◆ TASK GOAL:
Only one stretch of the data below is wanted: the lines starting at the one with "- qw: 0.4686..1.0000" and ending at the one with "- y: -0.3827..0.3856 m", both included, given again exactly.
───── GIVEN MATERIAL
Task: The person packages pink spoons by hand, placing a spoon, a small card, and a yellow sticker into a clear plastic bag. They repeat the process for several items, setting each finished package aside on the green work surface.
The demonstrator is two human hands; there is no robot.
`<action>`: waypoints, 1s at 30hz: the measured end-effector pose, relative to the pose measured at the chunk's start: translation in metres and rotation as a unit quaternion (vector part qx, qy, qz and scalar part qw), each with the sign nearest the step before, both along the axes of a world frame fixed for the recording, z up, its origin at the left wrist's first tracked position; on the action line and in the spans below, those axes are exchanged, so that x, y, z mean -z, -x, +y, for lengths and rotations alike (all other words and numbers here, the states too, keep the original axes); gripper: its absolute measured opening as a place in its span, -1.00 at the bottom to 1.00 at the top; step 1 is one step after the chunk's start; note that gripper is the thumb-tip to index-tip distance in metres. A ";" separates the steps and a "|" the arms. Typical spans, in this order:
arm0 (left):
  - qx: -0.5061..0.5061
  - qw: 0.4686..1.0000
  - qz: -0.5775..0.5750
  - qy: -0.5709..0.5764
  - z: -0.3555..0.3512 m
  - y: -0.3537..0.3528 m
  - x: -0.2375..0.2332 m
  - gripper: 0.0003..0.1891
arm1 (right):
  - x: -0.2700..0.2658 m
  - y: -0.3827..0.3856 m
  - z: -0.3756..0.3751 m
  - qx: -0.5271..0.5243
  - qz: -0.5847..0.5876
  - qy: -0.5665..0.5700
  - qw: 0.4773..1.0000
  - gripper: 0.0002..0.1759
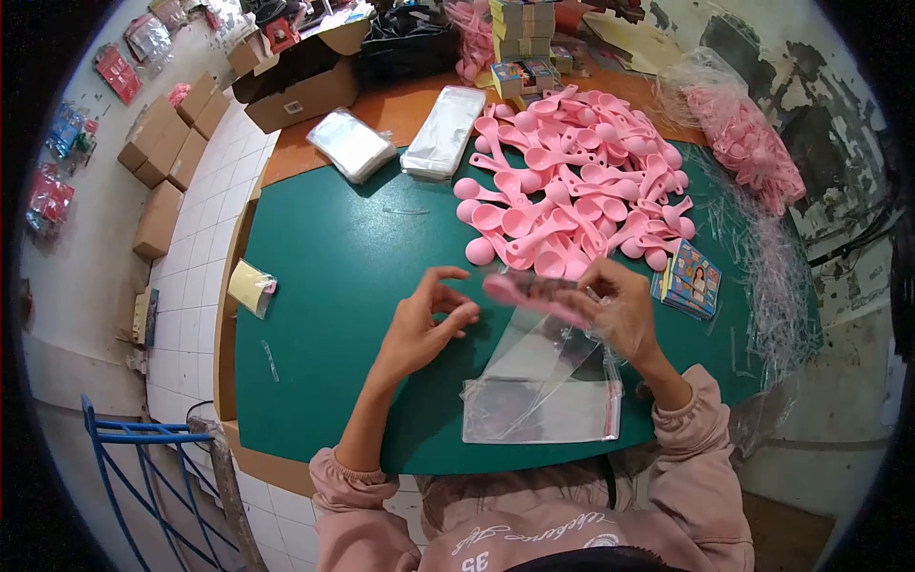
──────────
◆ OUTPUT:
  - qw: 0.4686..1.0000
  - qz: -0.5775..0.5750
  - qy: -0.5709..0.5764
  - z: -0.3555..0.3512 m
  - y: -0.3537..0.3528 m
  - x: -0.2375..0.2332 m
  - gripper: 0.0003..0.1891
arm1 (right):
  - x: -0.2700..0.2658 m
  - y: -0.3827..0.3856 m

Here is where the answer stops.